For the Accused: MR. B. MAPHALALA

REASONS FOR SENTENCE

14th August 2008

[1] This is a very tragic and sad case of culpable homicide where the accused killed his younger brother in a hunting expedition.

[2] On the night of the 15th September 2006 at approximately 2300 hours, accused and deceased set off to the mountain of Ntondozi to hunt for game. Accused was armed with a 12 bone shot gun and several live rounds of ammunition. At the mountains accused shot at an animal which did not die instantly and as his younger brother rushed to finish off the animal accused simultaneously taking a second shot, hit his brother on the back. The deceased died instantly from the shot.

[3] As a result of the above facts the accused was indicted for the crime of murder in that upon or about the 15th September 2006, and at or near Ekukhulumeni area in the Manzini Region, the accused did unlawfully and intentionally kill one Bongumusa Stanley Mabelesa. In a pre-trial conference held earlier on the accused tendered a plea of not guilty to murder and guilty to the lesser crime of culpable homicide.

[4] On the 5th August 2007 when the accused appeared before me he confirmed his plea as afore-mentioned. This plea was also accepted by the Crown and confirmed by his Counsel Mr. Maphalala. A Statement of Agreed Facts was thereafter read into the record to form part of the prosecution case. I must mention that the agreed facts are what is outlined by this court at paragraph [2] of this judgment. The court then returned a verdict of guilt in respect of the lesser crime of culpable homicide.

[5] Mr. Maphalala for the accused then filed very useful Heads of Arguments and provided the court with relevant decided cases on the subject. I must put it on record that the professional standards exhibited by Counsel was of the highest notch and is appreciated by this court. Furthermore, Mr. Mdluli for the Crown also exhibited a very high sense of justice by leaving the question of sentence to the court.

[6] As a prelude to his submissions in mitigation of sentence Mr. Maphalala cited the legal authority of JRL Milton, South African Criminal Law and Procedure Vol. 11 at page 399 where the following is stated:

(1) The penalty is discretionary and 'culpable homicide is a most hospitable crime' embracing circumstances in which the proper sentence may range from imprisonment to a small fine or less.

(2) Generally 'in the absence of recklessness or some other high degree of negligence, an unsuspended sentence of imprisonment, without the option of affine, should not be imposed on a first offender'. But this proposition, which was enunciated by Davis AJA in R v Swanepol in the course of interpreting R v Mahametsa, and which has since been applied in many other cases, does not embody 'rules of law which are binding on all courts and in proper cases they can be departed from'.

(3) But even where a 'high degree of negligence' has been proved the court is not obliged to impose a sentence of imprisonment.

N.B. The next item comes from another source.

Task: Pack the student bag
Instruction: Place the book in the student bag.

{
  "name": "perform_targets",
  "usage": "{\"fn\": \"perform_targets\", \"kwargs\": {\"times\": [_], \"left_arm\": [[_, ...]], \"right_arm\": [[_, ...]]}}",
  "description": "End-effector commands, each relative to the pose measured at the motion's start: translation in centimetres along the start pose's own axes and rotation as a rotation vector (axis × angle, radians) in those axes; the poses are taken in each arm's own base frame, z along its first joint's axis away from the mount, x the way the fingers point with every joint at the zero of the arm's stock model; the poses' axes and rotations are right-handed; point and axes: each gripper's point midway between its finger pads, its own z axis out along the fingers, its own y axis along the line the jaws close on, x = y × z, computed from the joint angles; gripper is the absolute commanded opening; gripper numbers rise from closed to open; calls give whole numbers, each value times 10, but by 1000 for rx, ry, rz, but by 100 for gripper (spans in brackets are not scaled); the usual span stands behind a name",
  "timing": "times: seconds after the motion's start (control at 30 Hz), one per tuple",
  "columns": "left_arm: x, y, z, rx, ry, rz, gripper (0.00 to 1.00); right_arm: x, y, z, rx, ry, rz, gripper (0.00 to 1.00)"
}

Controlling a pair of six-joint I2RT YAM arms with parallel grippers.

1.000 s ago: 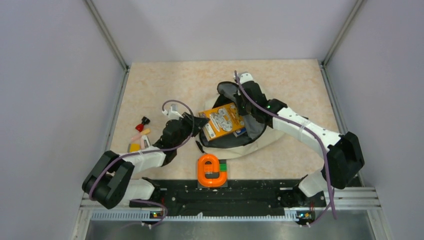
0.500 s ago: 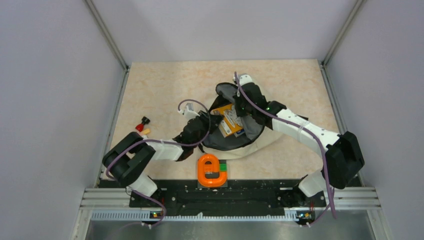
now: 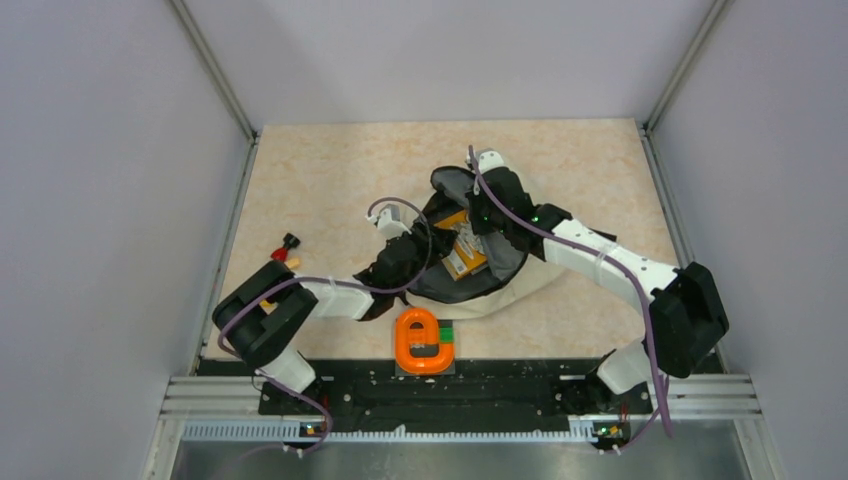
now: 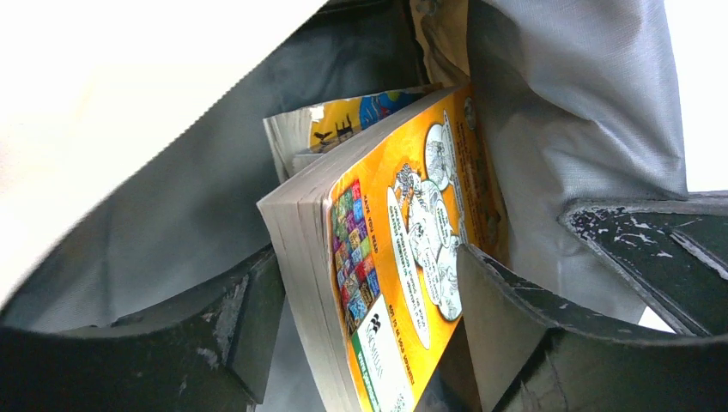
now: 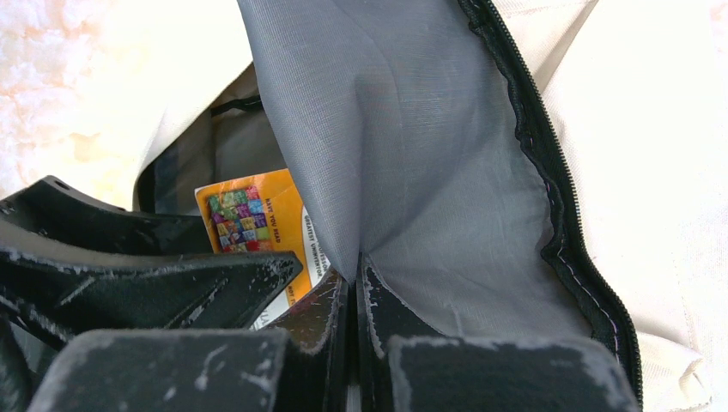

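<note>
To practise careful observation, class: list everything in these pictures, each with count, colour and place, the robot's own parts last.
student bag: one, beige with grey lining, mid-table, open
thick book: one, orange, inside the bag
second book: one, yellow and blue, in the bag behind the orange one
ring-shaped thing: one, orange, table's near edge
small block: one, green, beside the ring
small red item: one, red and black, table's left side
small peach item: one, peach, just beside the red one
table: one, beige marbled, under everything
left tool: one, black, open around the orange book
right tool: one, black, shut on the bag's grey lining
</note>
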Motion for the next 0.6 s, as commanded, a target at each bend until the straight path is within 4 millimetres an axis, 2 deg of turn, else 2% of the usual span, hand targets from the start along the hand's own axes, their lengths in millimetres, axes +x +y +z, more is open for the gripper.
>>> {"fn": "perform_targets", "kwargs": {"times": [0.0,0.17,0.27,0.4,0.5,0.57], "left_arm": [[-14,0,-15,-37,-10,123,80],[-2,12,-29,-44,52,117,82],[8,13,-32,-44,111,114,79],[19,9,-32,-28,164,90,64],[24,-1,-31,26,178,58,41],[25,-10,-26,51,187,53,36]], "right_arm": [[-41,17,-14,-86,-142,40,0],[-41,16,-15,-83,-142,41,0],[-41,15,-14,-79,-141,37,0],[-40,16,-13,-78,-136,36,0],[-40,16,-13,-77,-135,35,0],[-40,16,-12,-77,-133,33,0]]}}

It may consider that the offender's record and circumstances make imprisonment inappropriate.

(4) While it is true that 'no greater moral blameworthiness arises from the fact that the negligent act caused death' it is not wrong for the court, bearing in mind the deterrent and retributive purposes of punishment, to emphasize 'the sanctity of human life' and impose a more severe punishment than if death had not resulted. (5) Subjective factors which are not relevant to the determination of whether the accused acted negligently may be taken into account in determining his moral blameworthiness for purposes of sentence.

[7] The court was further referred to the cases of S vs Isaacs 2002 (1) S.A. 176 at 178, S vs Silimela 1999 (2) SACR at page 7, S vs Sakabula 1975 (3) S.A. 784 (c) at 786H, S v Kulati 1975 (1) S.A. 557 (EC) at 559 A - 560H, Grantoy Thwala vs R 1979 -81 S.L.R 77 at 78C, John vs R 1970 - 6 S.L.R at 83 - 84, R vs Thwala 1982 - 86 S.L.R. 401 at 401 - 404.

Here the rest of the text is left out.